The device is equipped with three explosives placed above the screen with the user’s forebrain as their target. One fatal misstep in one of the 100 floors of the dungeon and the charges would be detonated – annihilating the head of its wearer.
“The idea of tying your real life to your virtual avatar has always fascinated me—you instantly raise the stakes to the maximum level and force people to fundamentally rethink how they interact with the virtual world and the players inside it,” Luckey wrote on a blog post. “Pumped up graphics might make a game look more real, but only the threat of serious consequences can make a game feel real to you and every other person in the game. This is an area of videogame mechanics that has never been explored, despite the long history of real-world sports revolving around similar stakes.”

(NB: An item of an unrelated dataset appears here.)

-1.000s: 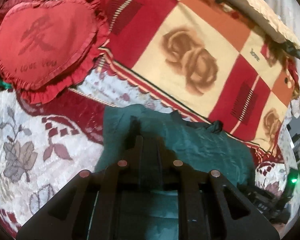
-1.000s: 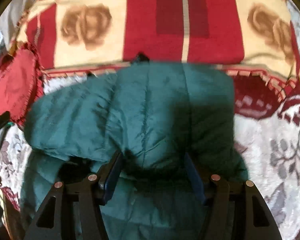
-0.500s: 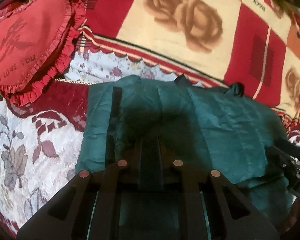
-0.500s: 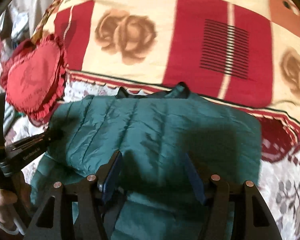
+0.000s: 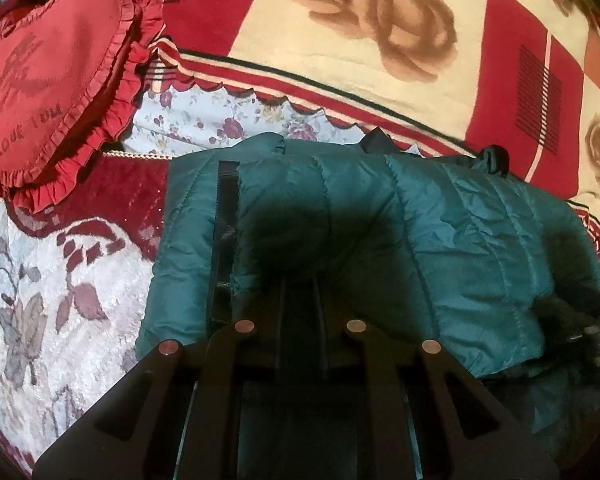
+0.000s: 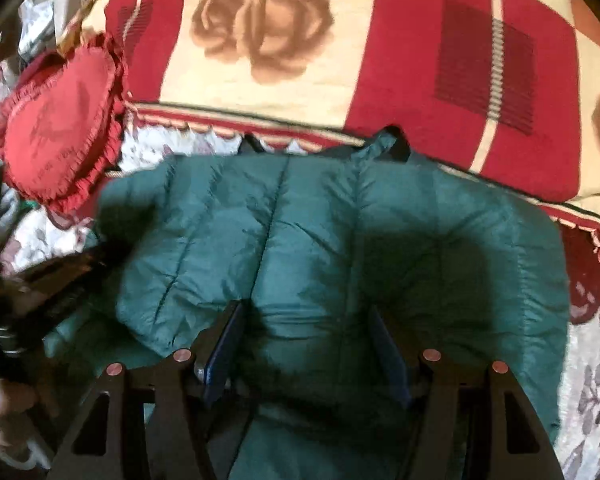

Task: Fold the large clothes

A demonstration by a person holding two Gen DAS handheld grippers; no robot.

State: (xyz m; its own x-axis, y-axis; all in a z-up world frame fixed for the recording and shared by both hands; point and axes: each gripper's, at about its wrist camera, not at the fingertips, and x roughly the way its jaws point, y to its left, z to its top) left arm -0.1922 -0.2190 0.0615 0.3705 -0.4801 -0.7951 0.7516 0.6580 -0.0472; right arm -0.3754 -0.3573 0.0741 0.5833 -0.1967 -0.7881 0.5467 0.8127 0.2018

Luckey is also the founder of Anduril, a defense contractor for the United States government, so this likely wasn’t his first foray into deadly technology.
In the narrative of “Sword Art Online,” gamers put on the state-of-the-art headset known as NerveGear, “the incredible device that perfectly recreates reality using a direct neural interface that is also capable of killing the user.” The ill-fated individuals in question think they’re getting to play a new game only to find out they’ve been trapped inside the madman’s lair, and if they die inside the game, the headset that contained a “microwave emitter that could be overdriven to lethal levels” would be enacted.
“This might be a game, but it is not something you play.”
To commemorate the Sword Art Online Incident of November 6th 2022, I made the OQPNVG, the first virtual reality device capable of killing the user – if you die in the game, you die in real life.https://t.co/F3nkP5EU61
— Palmer Luckey (@PalmerLuckey) November 6, 2022
Lamenting that he couldn’t produce an exact replica, Luckey had to settle for a mechanism he was more familiar with. “I used three of the explosive charge modules I usually use for a different project, tying them to a narrow-band photosensor that can detect when the screen flashes red at a specific frequency, making game-over integration on the part of the developer very easy,” he wrote. No word as to what that ‘different project’ is.
“The good news is that we are halfway to making a true NerveGear. The bad news is that so far, I have only figured out the half that kills you. The perfect-VR half of the equation is still many years out, ” Luckey wrote regretfully.
The Oculus founder, who has been openly critical of Facebook – the company that purchased Oculus for $2 billion – and its metaverse, doesn’t have any plans of trying the device himself.
“This isn’t a perfect system, of course. I have plans for an anti-tamper mechanism that, like the NerveGear, will make it impossible to remove or destroy the headset,” wrote Luckey. “Even so, there are a huge variety of failures that could occur and kill the user at the wrong time. This is why I have not worked up the balls to actually use it myself.”
Luckey said that the deadly piece of gaming history will be used, for now, as a decoration at the office. “At this point, it is just a piece of office art, a thought-provoking reminder of unexplored avenues in game design. It is also, as far as I know, the first non-fiction example of a VR device that can actually kill the user. It won’t be the last.”
While, thankfully, there are currently no plans for implementing such mechanisms in virtual reality, the integration of real-world consequences in gaming begs the question of whether art imitates reality or the other way around.